Deputies and senators agreed, Wednesday, November 27 in the evening, on the latest version of the Social Security financing bill (PLFSS). This decisive text, resulting from a joint joint committee (CMP) bringing together seven elected officials from both chambers, will be debated on Monday in the National Assembly.
But this crucial step could be swept away quickly for Michel Barnier, almost condemned to use his first 49.3 to get the project adopted. This prospect would force the government to face a motion of censure in response within the week. Here, in the meantime, is how this final version differs from the Social Security budget project previously discussed.
Pensions significantly increased, but not indexed to inflation
In the initial version of the Social Security finance bill, the government planned to postpone by six months, to July 1, 2025, the revaluation of 1.8% of basic pensions, a figure modeled on inflation estimated in 2024 After having proposed, through the Minister of Budget and Public Accounts, Laurent Saint-Martin, that all pensions be revalued on January 1st. “up to 0.9%” (i.e. half of inflation) before a catch-up on July 1 for only pensions below the minimum wage, the CMP validated a compromise which significantly lowers this rate.
The amendment adopted indicates a revaluation of 0.8% on January 1, before a supplement allowing an overall revaluation of 1.6% in July for retirees whose total pensions (basic and supplementary) do not exceed 1,500 euros gross.
Another setback by the government compared to its initial copy: the spread over three to four years of the increase in contributions to the National Retirement Fund for local authority agents, a request from the Senate.
The contribution of businesses significantly reduced
Deputies and senators found a compromise on the very sensitive issue of reducing employer exemptions, which currently cost the State nearly 80 billion euros. While the government initially proposed to make companies contribute four billion euros, the new text ultimately asks them for an effort of 1.6 billion, via a reduction in the reductions in charges from which they benefit.

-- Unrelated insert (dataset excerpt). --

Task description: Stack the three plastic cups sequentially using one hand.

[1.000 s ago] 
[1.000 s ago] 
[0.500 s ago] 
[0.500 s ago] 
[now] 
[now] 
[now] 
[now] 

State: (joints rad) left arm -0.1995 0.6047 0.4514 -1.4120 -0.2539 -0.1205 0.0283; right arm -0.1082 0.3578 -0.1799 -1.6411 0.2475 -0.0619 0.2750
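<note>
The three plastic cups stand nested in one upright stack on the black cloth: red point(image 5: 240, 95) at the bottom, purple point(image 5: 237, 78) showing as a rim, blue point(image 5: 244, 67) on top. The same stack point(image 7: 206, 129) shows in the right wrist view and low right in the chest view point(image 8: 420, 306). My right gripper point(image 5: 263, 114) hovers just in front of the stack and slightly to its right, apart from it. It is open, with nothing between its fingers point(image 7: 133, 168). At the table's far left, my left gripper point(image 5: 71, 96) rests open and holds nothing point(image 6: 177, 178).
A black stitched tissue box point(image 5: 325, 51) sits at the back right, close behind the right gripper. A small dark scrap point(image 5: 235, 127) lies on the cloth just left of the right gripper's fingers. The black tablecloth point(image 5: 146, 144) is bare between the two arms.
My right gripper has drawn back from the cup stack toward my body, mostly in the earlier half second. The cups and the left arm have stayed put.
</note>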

The project also subjects apprentices to two social contributions (CSG and CRDS), and plans to increase the taxation of “free shares” distributed by employers to their employees or managers, for an expected return of around 500 million euros. .
The seven hours of unpaid work abandoned
Hotly debated in the Senate, a measure aimed at making workers work without pay for seven more hours per year to finance the disability and old age sector was deleted from the final text.
New taxes on sodas, not on tobacco
Both the National Assembly and the Senate had debated at length measures of “behavioral taxation”particularly around a strengthening of the “soda tax”. This is maintained in the version voted by the senators: it will cost 4 cents per liter for the least sweet drinks, and up to 35 cents per liter for the sweetest. The parallel increase in a tax on “sweetened drinks”voted against the advice of the government, was nevertheless postponed to 2026.
An increase in taxes on lotteries, casinos and other sports betting also appears in the text.
The parliamentarians of the joint committee, however, reversed course on two measures voted in the Senate: the acceleration of the increase in the price of a packet of cigarettes as well as a tax on “pouches”, these sachets of nicotine in gum or in balls to place in the mouth.